As you know the federal mandate for all TV stations to go Digital is in 2006. We all know that stations will not meet the 2006 deadline, however sometime in the future all stations will be Digital. What does DirecTV do then? Many broadcasters will use their signal to transmit in HDTV; others will multicast showing different programs on their Digital sub-channels. Still some will multicast in the day but will drop their multicast at night to transmit in HDTV. How will DirecTV handle this?

Dish/DirecTV announced that after the merger is complete they would have room for 12 HDTV Channels. What does DirecTV do when the locals start broadcasting in HD / Digital once the Analogs start getting shut off? 

To me, while the pledge to carry all 210 DMA’s sounds like a great idea, it also seems like their plan is short sighted. DirecTV does not appear to be looking to the future. I would be interested in seeing how they handle all 210 DMA’s when they are all broadcasting in Digital Format.

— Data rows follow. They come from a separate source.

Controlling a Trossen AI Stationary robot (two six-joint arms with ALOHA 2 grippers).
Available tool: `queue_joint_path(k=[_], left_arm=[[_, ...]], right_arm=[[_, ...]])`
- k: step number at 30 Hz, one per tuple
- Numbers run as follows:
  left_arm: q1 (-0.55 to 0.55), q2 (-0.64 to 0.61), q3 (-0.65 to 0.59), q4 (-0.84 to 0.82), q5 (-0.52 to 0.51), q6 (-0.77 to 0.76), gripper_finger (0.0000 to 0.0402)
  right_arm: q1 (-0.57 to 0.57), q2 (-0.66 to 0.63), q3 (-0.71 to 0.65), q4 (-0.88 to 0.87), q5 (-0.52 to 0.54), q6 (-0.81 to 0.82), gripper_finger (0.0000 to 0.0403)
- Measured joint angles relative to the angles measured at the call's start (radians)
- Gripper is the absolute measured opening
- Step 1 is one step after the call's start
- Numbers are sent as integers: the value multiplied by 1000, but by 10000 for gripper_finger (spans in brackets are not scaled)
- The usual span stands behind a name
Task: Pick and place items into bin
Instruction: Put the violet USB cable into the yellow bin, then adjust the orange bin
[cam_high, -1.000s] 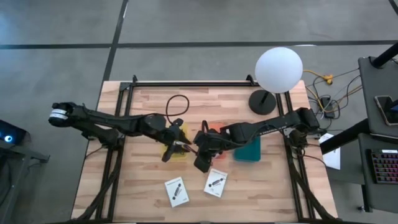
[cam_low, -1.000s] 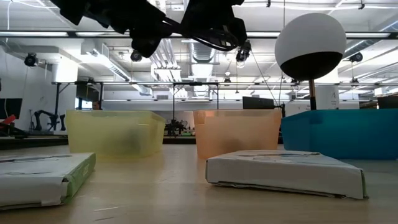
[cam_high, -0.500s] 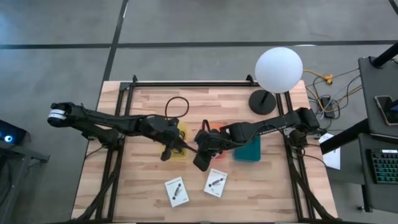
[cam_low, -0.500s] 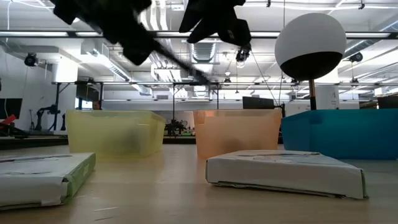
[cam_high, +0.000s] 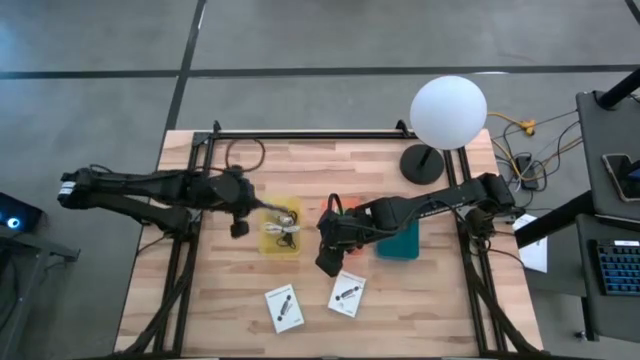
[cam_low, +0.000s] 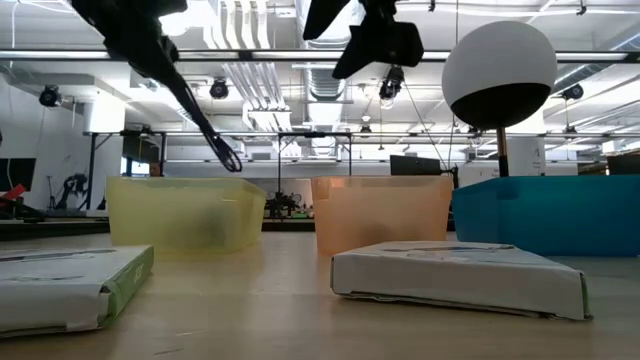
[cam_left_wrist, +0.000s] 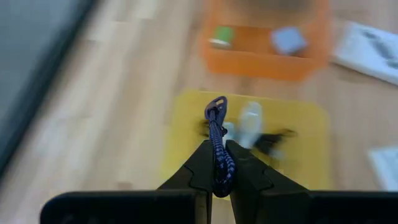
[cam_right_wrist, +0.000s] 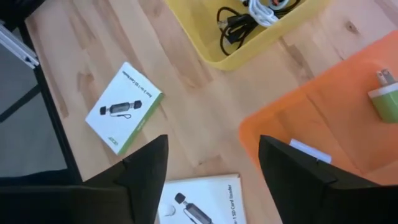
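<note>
Yellow bin (cam_right_wrist: 236, 53): black cable (cam_right_wrist: 233, 28). Orange bin (cam_right_wrist: 323, 124): green cube (cam_right_wrist: 384, 102).

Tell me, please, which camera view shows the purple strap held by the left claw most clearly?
The left wrist view: the purple strap is pinched in the left claw, close up. The low view shows it dangling as a dark line; the high view barely resolves it; the right wrist view misses it.

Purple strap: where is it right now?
In the left wrist view the purple strap is pinched in the left gripper, which the high view places left of the yellow bin.
</note>
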Motion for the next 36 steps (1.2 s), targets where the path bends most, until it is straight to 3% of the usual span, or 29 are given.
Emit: queue_joint_path(k=[5,9,13,15,21,29,36], left_arm=[[-31,50,-5,-15,-132,6,11],[-83,164,-7,-60,-146,5,11],[-145,279,-3,-47,-267,-10,12],[-165,335,5,-48,-281,-19,17],[-234,440,53,-47,-229,-64,67],[-278,462,120,-16,-9,-152,153],[-306,408,123,16,86,-173,195]], right_arm=[[0,0,-4,1,29,-2,239],[0,0,-5,2,31,-3,235],[0,1,-7,1,31,-3,237],[0,1,-7,1,32,-3,239],[0,1,-7,-5,32,-8,237],[0,1,-7,-5,26,-37,238],[33,2,-42,-10,-130,-107,239]])
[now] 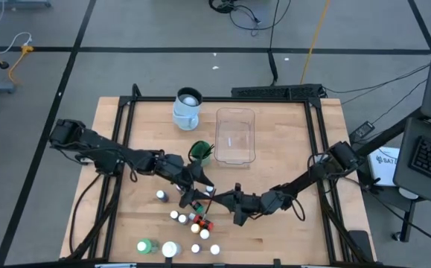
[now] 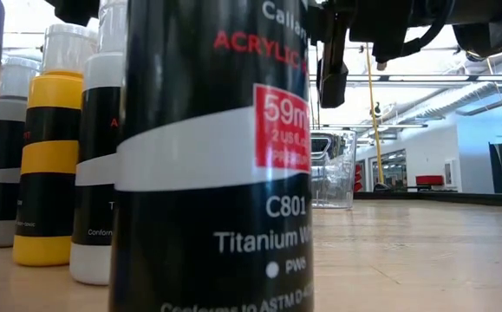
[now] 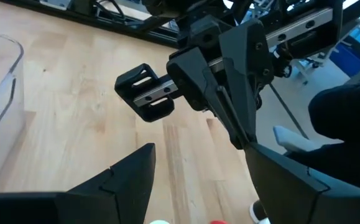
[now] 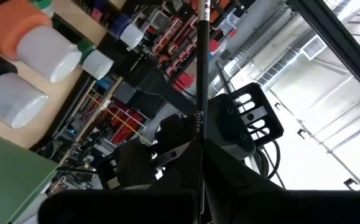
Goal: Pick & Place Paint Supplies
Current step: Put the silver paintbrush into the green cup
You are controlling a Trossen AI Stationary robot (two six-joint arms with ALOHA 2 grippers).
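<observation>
Several small white-capped paint bottles [image 1: 189, 219] stand on their bases at the table's near middle, beside a green bottle [image 1: 145, 246] and a white jar [image 1: 170, 249]. In the low view they fill the foreground, a black one [image 2: 216, 173] closest. Above them my right gripper [image 4: 199, 152] is shut on a thin dark brush [image 4: 201, 74]. My left gripper [image 3: 201, 155] stands open facing it, close by [image 1: 199, 183], with nothing seen between its fingers. My right gripper pinches the brush's dark shaft [image 4: 199, 134] between its two shut fingers. The fingers lie roughly along the shaft, which sticks out past their free ends toward my left gripper. The brush is lifted clear of the table and the bottles.
A clear plastic tub [image 1: 235, 135] and a pale jug [image 1: 187, 108] stand at the far middle of the table. A green holder [image 1: 200, 152] sits by the tub's near left corner. Bare wood lies at the table's right side [image 1: 289, 149].
</observation>
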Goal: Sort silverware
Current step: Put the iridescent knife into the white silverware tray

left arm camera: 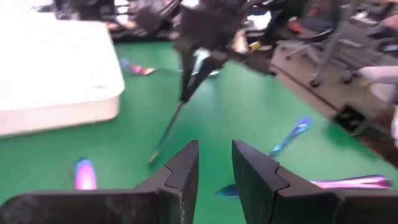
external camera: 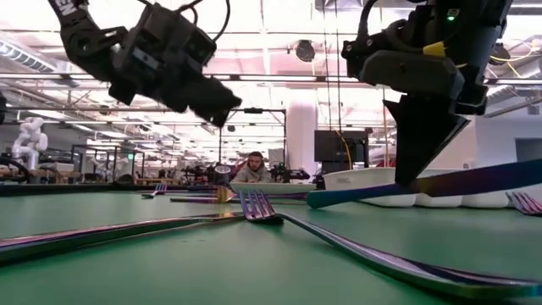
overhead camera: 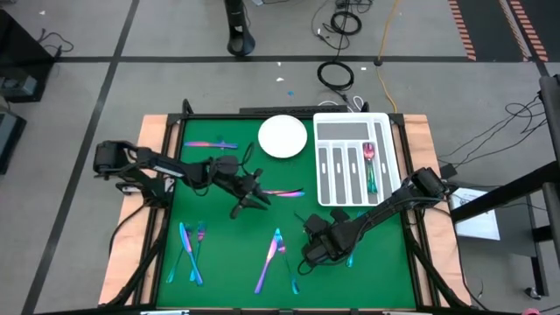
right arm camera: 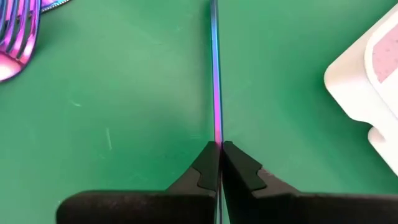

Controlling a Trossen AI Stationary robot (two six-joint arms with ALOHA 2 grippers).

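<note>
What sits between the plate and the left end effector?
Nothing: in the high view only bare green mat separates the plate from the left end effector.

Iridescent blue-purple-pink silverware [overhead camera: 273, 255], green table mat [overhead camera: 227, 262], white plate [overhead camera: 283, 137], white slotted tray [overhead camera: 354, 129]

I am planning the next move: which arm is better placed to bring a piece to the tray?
Right. Its end effector already grips a knife near the tray; the left end effector is empty.
</note>
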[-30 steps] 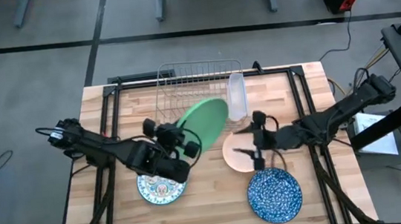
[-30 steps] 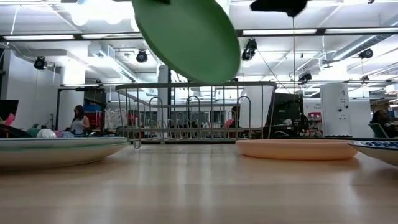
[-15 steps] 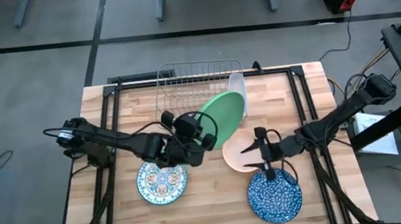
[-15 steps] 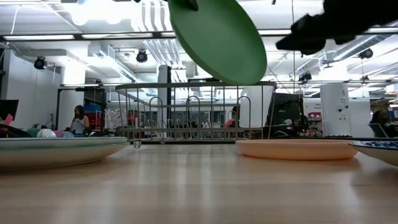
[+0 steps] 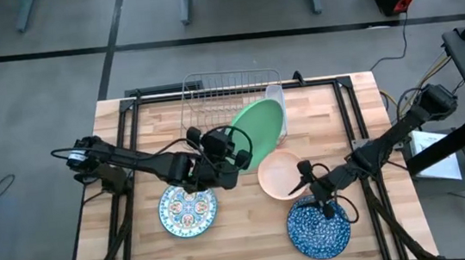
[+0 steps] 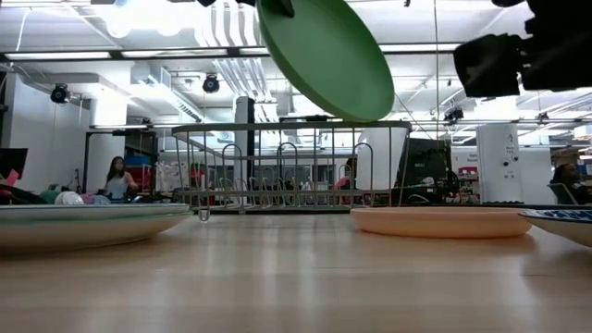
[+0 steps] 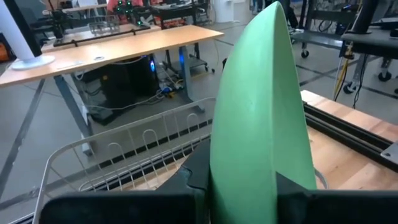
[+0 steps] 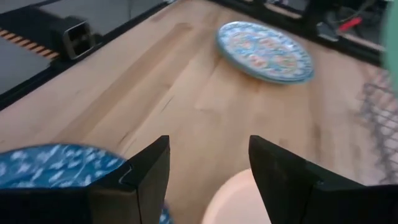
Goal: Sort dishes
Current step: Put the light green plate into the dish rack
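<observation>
The left end effector (image 5: 233,150) is clamped on the edge of the plain green plate (image 5: 259,132), holding it lifted and tilted above the wooden desk (image 5: 116,177), right at the near right corner of the silver wire rack (image 5: 211,93). In the left wrist view the green plate (image 7: 261,118) stands edge-on between the dark fingers (image 7: 199,177), with the rack's wires (image 7: 124,155) beyond and below it. In the low view the plate (image 6: 324,55) hangs tilted above the top rail of the rack (image 6: 287,166). A clear plastic tray (image 5: 273,100) stands along the rack's right side, partly overlapped by the green plate from above. The right end effector (image 5: 319,192) is spread wide and holds nothing; it hovers between the peach-pink shallow bowl (image 5: 279,177) and the blue speckled plate (image 5: 319,229), over the near edge of the bowl and the far edge of the plate. The right wrist view shows its two fingers (image 8: 149,171) apart, with the blue speckled plate (image 8: 56,165) and the bowl (image 8: 239,202) under them and the white floral-patterned plate (image 8: 264,50) farther off. That floral plate (image 5: 187,211) lies flat near the desk's front, to the near left of the left end effector. The bowl lies flat right of centre and the blue plate flat at the near right.
</observation>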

It seems to me that this 210 DMA plan was announced just in the hope that they can push the merger through, yet again no regard is taken for the future of Television broadcasting which both companies know is coming.

Comments please!!


----------



## Guest (Feb 27, 2002)

Well CABLE isnt required to carry more than one feed either, so I suppose we should ask cable the very same questions. Every tech issue is solvable if theres enough money spent on it. 

As to canada, I HOPE something can be worked out to allow them carriage in existing areas as they do today.

A question for everyone? Are small ruraL CABLE SYSTEMS DOOMED BY THE MERGER? Their future appears bleak. Underfunded to begin with they will likely loose most of there subs.

All LIL will guarantee the replacement of every receiver out there. This GUARANTEES my DP bwill go bye bye


----------



## Guest (Feb 27, 2002)

You make some good points Scott but I have a couple of questions. How much bandwidth does it take to carry a 480P DTV signal? Will Dish have to carry the HDTV signal? I don't remember seeing anything in the must carry rules about Dish being required to carry HDTV in a LIL market. Maybe a scaled down version like 480P would be more realistic especially after the analog signals get shut off.


----------



## Guest (Feb 27, 2002)

It is true that Must Carry does not require that they carry the Digital Signals. But using the current Digital Plan (which I KNOW will not happen on time) in 2006 (4 years from now) all Analog television broadcasts will cease.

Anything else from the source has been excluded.